CI/CD Integration Guide
E2E Testing in CI/CD Pipelines: Integration Guide for 2026
A comprehensive guide to integrating end-to-end tests into your continuous integration and delivery pipelines. Includes complete configuration examples for GitHub Actions, GitLab CI, and Jenkins.
“In our experience, most production incidents involve integration failures that pass all unit tests but would have been caught by E2E tests running in the pipeline.”
1. Why E2E Tests Belong in Your Pipeline
Unit tests verify individual functions. Integration tests verify how modules interact. But neither catches the subtle, devastating bugs that emerge when your entire application runs as users actually experience it. E2E tests fill that gap by exercising real browsers, real API calls, and real user workflows from start to finish.
Running E2E tests manually before each release is not sustainable. Engineers forget. Deadlines compress testing windows. Release frequency drops because nobody wants to spend two hours clicking through flows that could be automated. Integrating E2E tests directly into your CI/CD pipeline solves all of these problems at once.
Catch Integration Bugs Before Production
A recent study of post-mortems across 200 engineering teams found that 73% of production incidents involved integration failures between services or UI components that passed all unit tests. E2E tests in CI catch these before they reach users. When your checkout flow breaks because the payment service changed its response format, an E2E test will catch it at build time instead of after customers start filing support tickets.

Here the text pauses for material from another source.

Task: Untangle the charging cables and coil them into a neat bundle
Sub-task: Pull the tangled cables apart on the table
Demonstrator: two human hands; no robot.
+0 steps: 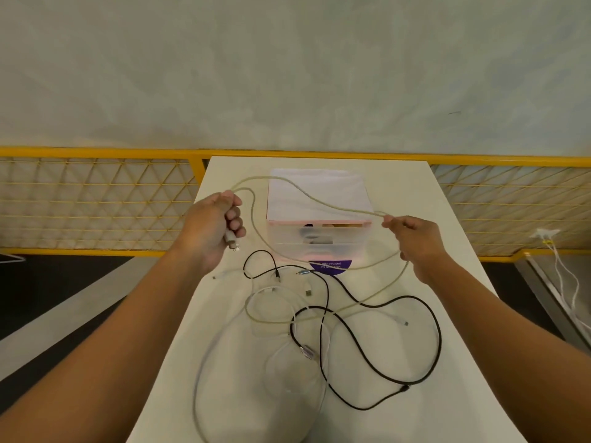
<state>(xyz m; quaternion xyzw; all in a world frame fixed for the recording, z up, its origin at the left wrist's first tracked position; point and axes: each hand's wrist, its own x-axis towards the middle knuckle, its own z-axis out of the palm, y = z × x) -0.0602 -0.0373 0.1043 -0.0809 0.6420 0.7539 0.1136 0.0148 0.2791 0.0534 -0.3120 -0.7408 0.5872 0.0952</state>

Prevent Regressions Automatically
Every pull request that merges into your main branch should pass your E2E suite. This creates a safety net that grows more valuable over time. When a developer refactors the authentication module, the E2E test that logs in, navigates to the dashboard, and creates a new project will immediately signal if anything broke. No manual verification needed.
Ship with Confidence
Teams with E2E tests in their pipeline deploy more frequently. When every merge is backed by automated verification of critical user paths, the fear of breaking things diminishes. Developers can ship features on Friday afternoon knowing the pipeline will catch problems before deployment completes.
2. The Testing Pyramid in CI/CD
The testing pyramid is the foundational mental model for structuring tests in a CI/CD pipeline. At the base, you have many fast unit tests. In the middle, a moderate number of integration tests. At the top, a smaller set of E2E tests that verify critical paths.

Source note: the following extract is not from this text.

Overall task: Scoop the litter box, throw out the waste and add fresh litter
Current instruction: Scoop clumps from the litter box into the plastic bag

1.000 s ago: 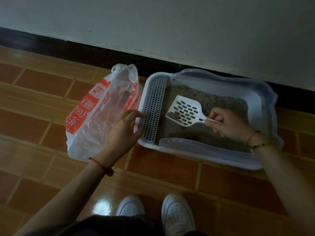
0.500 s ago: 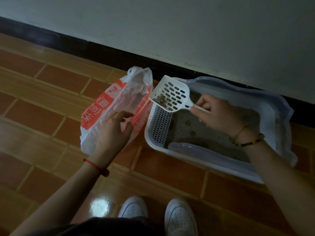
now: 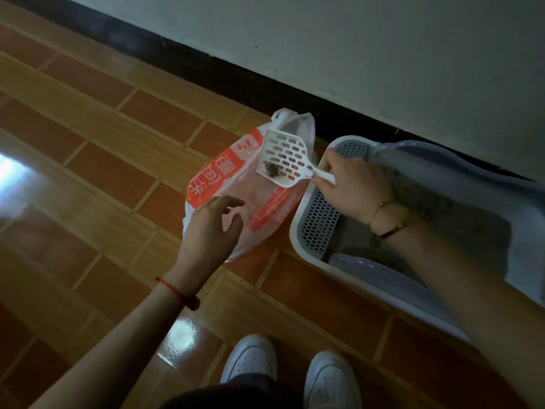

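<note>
The white slotted scoop hangs over the white and orange plastic bag, with a dark clump of waste lying in it. My right hand grips the scoop's handle above the left end of the litter box. Grey litter fills the box, beside its perforated white grate. My left hand hovers over the near side of the bag, fingers loosely spread, holding nothing.
The box stands on the tiled floor against a dark skirting board and a pale wall. My two white shoes are at the bottom, close to the box's near rim.
My right hand lifted the loaded scoop out of the box and carried it left over the bag. My left hand left the box rim and moved to the bag.
</note>
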Available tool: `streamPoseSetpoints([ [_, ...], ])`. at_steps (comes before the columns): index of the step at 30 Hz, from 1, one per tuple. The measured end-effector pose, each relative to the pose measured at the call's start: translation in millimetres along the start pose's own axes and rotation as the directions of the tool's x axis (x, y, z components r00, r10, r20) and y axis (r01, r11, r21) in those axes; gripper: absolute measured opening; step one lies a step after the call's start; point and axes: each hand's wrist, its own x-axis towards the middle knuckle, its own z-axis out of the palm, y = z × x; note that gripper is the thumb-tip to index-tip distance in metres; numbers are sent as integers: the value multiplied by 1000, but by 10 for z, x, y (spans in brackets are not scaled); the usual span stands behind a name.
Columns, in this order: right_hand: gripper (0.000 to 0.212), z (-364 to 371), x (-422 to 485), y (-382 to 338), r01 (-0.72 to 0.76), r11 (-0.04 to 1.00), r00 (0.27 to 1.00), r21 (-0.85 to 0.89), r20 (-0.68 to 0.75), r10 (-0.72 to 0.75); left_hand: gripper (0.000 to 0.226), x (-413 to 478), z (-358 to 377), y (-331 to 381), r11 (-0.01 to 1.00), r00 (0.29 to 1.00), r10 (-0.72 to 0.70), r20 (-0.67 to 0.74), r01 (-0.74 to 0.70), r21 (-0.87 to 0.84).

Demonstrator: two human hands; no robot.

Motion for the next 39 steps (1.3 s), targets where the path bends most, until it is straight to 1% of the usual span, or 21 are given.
streamPoseSetpoints([
  [2,33,36,34,-60,78,991,997,-106,-12,-80,26,-7,5,-27,1000,1000,-18,2,18,-5],
  [4,47,79,49,-95,159,958,985,-239,-28,-171,26,0,20,-45,999,999,-33,2,33,1],
  [6,52,110,53,-112,208,921,972,-330,-35,-232,26,8,37,-45,999,999,-39,12,39,-1],
  [9,47,121,41,-125,226,906,965,-357,-48,-260,26,17,59,-40,999,999,-39,18,39,1],
  [12,49,114,15,-107,205,929,968,-308,-77,-239,26,32,74,-31,999,999,-34,24,34,0],
  [14,45,95,-7,-80,161,957,979,-241,-84,-186,27,42,80,-25,1000,999,-23,31,23,3],
  [16,33,60,-37,-33,100,985,989,-143,-97,-115,27,51,86,-15,1000,999,-12,36,12,2],
  [18,20,21,-69,51,-20,1000,997,19,-76,21,26,63,98,6,1000,1000,1,27,-1,-12],
  [19,19,-5,-88,102,-109,986,993,127,-34,114,26,71,106,28,1000,1000,10,24,-10,-23],
  [20,21,-24,-118,163,-201,947,979,250,23,202,26,79,116,59,999,999,23,26,-22,-35],
  [22,24,-81,-202,294,-344,802,938,488,143,316,25,100,150,135,997,998,56,32,-54,-58],
  [23,25,-121,-256,354,-386,732,921,562,184,344,25,116,175,178,995,997,73,37,-70,-70],
  [24,25,-159,-314,416,-409,688,910,600,207,360,26,135,199,228,993,995,89,46,-85,-84],
  [25,26,-194,-376,477,-420,668,904,615,214,371,27,155,223,282,990,992,107,59,-101,-98],
  [27,27,-267,-508,603,-429,670,897,606,195,398,27,198,271,410,982,983,164,78,-156,-108],
  [29,26,-342,-654,761,-434,694,891,575,163,423,27,231,321,548,969,970,224,90,-212,-125],
  [31,24,-430,-816,944,-438,725,889,531,135,437,26,249,379,675,962,961,251,117,-234,-143],
  [35,26,-567,-1151,1319,-449,818,892,360,129,433,29,266,503,819,950,939,300,169,-277,-148],
  [39,25,-614,-1435,1615,-476,861,876,180,189,445,30,284,590,879,927,910,365,196,-338,-162],
])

Unit Tests: The Foundation
Unit tests run in milliseconds and should number in the thousands. They validate individual functions, class methods, and utility modules in isolation. In your pipeline, unit tests should run first because they provide the fastest feedback. If a unit test fails, there is no point running slower E2E tests.

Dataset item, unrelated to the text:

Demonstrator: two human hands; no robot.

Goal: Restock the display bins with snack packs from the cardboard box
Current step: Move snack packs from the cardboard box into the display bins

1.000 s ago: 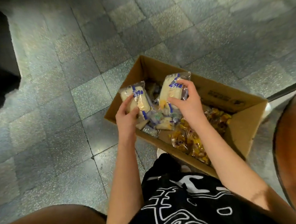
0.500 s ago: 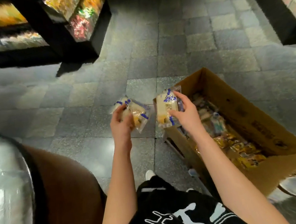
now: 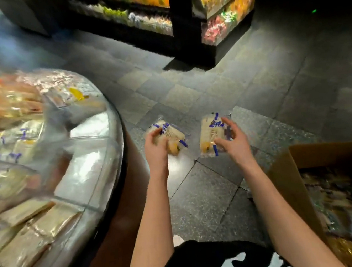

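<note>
The left hand's [image 3: 156, 148] fingers [image 3: 153, 135] curl round a clear pack [image 3: 174, 133] with blue print, grasping it from below. The right hand's [image 3: 233, 143] fingers [image 3: 227, 122] pinch a second pack [image 3: 209, 136] of the same kind by its right edge. Both packs are held in the air above the floor [image 3: 199, 196], a little apart, touching nothing else.

Left of the left fingers stands the round bin [image 3: 119, 143], its clear dividers splitting it into compartments. The ones farther left hold stacked packs, some with the same blue print. The compartments closest to the fingers show pale bare bottom, though blur makes the contents hard to read. Right of the right fingers and nearer the person, the box [image 3: 284, 182] sits open on the floor with a heap of mixed packs inside, also blurred. Lit shelves [image 3: 222, 8] of other goods stand well beyond the fingers.

As for progress, the job looks well under way but far from finished. The two packs are out of the box and not yet in the bin, and they seem bound for it. The bin appears to have room near its rim, and the box holds plenty more to move over.
</note>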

Integration Tests: The Middle Layer
Integration tests verify that modules work together correctly. They might test an API endpoint with a real database connection, or verify that a React component renders correctly when given data from a mock API. These typically run in seconds and should number in the hundreds. They run after unit tests pass.
E2E Tests: The Safety Net
E2E tests are the most expensive to run but provide the highest confidence. Each test spins up a real browser, navigates through actual user workflows, and verifies that the entire stack works together. A well-structured pipeline runs 20 to 50 critical E2E tests on every PR, with the full suite running on merges to main or on a nightly schedule.
Feedback Time Tradeoffs
The key tradeoff is speed versus confidence. Unit tests finish in under a minute and catch logic errors. Integration tests finish in 2 to 5 minutes and catch wiring errors. E2E tests can take 10 to 30 minutes for a full suite but catch the subtle, user-facing bugs that nothing else will find. The goal of your pipeline architecture is to minimize wait time while maximizing the bugs caught before deployment.
3. Pipeline Architecture
A well-designed CI/CD pipeline arranges stages to maximize speed and minimize wasted compute. The general pattern is to run cheap, fast checks first and progressively move to more expensive, slower checks. If any stage fails, subsequent stages are skipped.
Recommended Stage Order
Stage 1: Lint + Type Check (~30s) ─── fail-fast Stage 2: Unit Tests (~1m) ─── fail-fast Stage 3: Build (~2m) ─── required for E2E Stage 4: E2E Tests (parallel) (~8m) ─── sharded across workers Stage 5: Deploy Preview (~2m) ─── only on success
Parallel Stages
Stages 1 and 2 can often run in parallel since they are independent. The build stage must complete before E2E tests begin because E2E tests need a running application. Within the E2E stage itself, tests should be sharded across multiple workers to reduce total execution time. A suite of 100 E2E tests that takes 30 minutes on a single worker can finish in under 5 minutes when sharded across 8 workers.
Fail-Fast Strategies
Configure your pipeline to cancel all running jobs when any critical stage fails. If linting finds errors, there is no reason to continue building and testing. This saves CI minutes and gives developers faster feedback. Most CI platforms support this natively through cancel-in-progress settings or fail-fast matrix configurations.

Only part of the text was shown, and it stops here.